As reported by the Pew Hispanic Center in August, Latinos currently make up 16.5% of the college/higher education population, the second largest group after non-Latino whites. Theproblem, however, is retention, and financial pressure to support their family is listed as one of the biggest reasons Latino students did not complete college. The survey also found that about 75% of the Latinos surveyed felt forced to end their education before or after high school because they had to work.
To assist Latino students in retention, Excelencia in Education recommends increasing work-study programs, more guaranteed need-based programs, early college high school and dual enrollment programs, and the use of installment plans and emergency loans.
Completion is an issue where Latinos have experienced a positive upward trend in recent years, but where they are still lagging behind the general population: According to another Excelencia in Education study, Latinos had a 14% lower college graduation rate than whites nationally, with 21% of Latinos having earned an associate degree or higher (in 2011), compared to 57% of Asians, 44% of whites, and 30% of Blacks. Between 2001 and 2011, however, the number of Latinos with at least a bachelor’s degree nearly doubled from 2.1 million to 3.8 million, rising from 11% to 14% overall attainment.

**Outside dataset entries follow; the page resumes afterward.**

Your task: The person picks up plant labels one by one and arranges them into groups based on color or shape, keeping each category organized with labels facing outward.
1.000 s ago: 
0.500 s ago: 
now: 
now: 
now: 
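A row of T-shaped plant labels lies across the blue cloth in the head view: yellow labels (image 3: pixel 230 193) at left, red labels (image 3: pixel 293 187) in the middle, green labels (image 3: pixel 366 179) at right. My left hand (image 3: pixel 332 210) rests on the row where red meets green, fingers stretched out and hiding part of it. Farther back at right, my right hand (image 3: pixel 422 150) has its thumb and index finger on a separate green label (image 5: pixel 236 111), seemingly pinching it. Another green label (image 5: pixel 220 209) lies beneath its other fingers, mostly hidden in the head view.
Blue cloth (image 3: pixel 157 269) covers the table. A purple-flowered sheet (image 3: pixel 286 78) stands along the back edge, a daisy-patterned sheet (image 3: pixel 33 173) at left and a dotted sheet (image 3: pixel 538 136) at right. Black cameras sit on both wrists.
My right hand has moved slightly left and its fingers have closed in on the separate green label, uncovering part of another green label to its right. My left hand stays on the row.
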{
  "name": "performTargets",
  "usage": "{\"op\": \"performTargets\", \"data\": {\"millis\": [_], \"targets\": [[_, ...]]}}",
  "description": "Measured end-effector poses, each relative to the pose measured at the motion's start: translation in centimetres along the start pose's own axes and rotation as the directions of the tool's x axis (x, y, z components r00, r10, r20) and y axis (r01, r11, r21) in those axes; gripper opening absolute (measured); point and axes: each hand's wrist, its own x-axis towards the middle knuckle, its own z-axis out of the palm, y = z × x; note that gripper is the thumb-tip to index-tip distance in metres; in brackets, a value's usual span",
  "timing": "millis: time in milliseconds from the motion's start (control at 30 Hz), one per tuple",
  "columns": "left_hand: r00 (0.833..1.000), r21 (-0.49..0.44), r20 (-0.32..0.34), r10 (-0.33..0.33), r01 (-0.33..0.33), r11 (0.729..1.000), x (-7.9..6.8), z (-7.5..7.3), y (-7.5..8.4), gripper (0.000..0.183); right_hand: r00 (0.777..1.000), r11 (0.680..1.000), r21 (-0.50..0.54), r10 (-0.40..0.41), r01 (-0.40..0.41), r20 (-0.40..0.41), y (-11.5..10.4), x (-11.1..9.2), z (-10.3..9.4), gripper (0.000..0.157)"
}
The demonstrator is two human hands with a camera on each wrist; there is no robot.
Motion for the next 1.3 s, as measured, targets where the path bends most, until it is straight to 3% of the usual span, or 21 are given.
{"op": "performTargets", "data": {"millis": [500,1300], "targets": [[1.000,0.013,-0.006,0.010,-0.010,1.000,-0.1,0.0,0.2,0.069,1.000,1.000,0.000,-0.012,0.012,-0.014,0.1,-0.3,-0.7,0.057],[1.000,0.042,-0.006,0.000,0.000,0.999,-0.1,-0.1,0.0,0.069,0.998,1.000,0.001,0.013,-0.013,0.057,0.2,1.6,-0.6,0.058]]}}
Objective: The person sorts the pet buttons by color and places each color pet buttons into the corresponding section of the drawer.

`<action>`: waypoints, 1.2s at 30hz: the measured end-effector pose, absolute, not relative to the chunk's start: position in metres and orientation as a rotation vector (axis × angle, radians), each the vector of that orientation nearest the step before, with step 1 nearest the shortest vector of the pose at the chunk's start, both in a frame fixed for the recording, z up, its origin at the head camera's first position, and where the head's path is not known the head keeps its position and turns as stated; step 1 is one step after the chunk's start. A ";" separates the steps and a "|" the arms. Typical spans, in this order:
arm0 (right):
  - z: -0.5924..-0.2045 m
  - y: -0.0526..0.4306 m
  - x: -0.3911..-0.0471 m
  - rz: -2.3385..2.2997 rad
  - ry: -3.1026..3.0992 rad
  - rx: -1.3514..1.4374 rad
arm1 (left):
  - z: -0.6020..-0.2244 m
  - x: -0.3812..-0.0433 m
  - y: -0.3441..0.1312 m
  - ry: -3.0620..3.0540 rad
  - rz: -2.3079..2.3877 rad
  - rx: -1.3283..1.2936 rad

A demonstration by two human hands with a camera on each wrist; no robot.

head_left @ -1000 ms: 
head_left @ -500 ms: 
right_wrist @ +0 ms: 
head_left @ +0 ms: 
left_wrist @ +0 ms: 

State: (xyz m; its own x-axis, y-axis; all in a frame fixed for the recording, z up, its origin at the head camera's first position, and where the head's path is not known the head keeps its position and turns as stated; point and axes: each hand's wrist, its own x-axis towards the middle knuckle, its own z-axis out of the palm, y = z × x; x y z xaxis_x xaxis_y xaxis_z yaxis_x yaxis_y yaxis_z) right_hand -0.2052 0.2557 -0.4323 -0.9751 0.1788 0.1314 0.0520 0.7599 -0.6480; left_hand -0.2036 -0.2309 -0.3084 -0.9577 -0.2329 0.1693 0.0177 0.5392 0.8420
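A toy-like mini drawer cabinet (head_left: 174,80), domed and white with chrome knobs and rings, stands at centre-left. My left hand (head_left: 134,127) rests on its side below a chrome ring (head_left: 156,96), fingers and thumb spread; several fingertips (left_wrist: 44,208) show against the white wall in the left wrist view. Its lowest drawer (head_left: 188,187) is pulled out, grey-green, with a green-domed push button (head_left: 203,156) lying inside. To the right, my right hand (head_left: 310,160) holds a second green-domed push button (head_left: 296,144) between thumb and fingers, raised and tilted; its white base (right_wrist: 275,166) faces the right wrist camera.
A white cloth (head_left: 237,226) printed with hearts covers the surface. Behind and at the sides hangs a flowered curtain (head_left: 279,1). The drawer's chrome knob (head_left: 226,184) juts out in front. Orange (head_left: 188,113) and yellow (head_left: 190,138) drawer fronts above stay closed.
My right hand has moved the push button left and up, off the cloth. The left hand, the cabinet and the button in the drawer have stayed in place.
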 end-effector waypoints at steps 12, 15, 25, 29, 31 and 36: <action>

A Pew Hispanic survey reported that while 76.3% of all Latinos ages 18 to 24 had a high school degree or General Educational Development (GED) degree in 2011, only 45.6% were enrolled in two-year or four-year colleges. While those numbers are up from previous years, institutions and education experts are looking at other ways to increase capacity. Schools with limited capacity are using work-study programs to increase the available seats, and some states with dwindling populations are recruiting Latino students to increase their numbers.
Regarding HSIs, the number of institutions defined as such has increased by 130% to 311 as of 2011, reports Santiago. These institutions received $117 million of federal funding intended to improve academic quality and capacity building to these institutions, and to improve faculty development and for student support services.
“These institutions could have used the funds for construction, or improving facilities, but instead they’re keeping their eye on the prize, and made a choice to improve student success,” says Santiago. “That is significant, and it supports why we should be investing in these institutions.”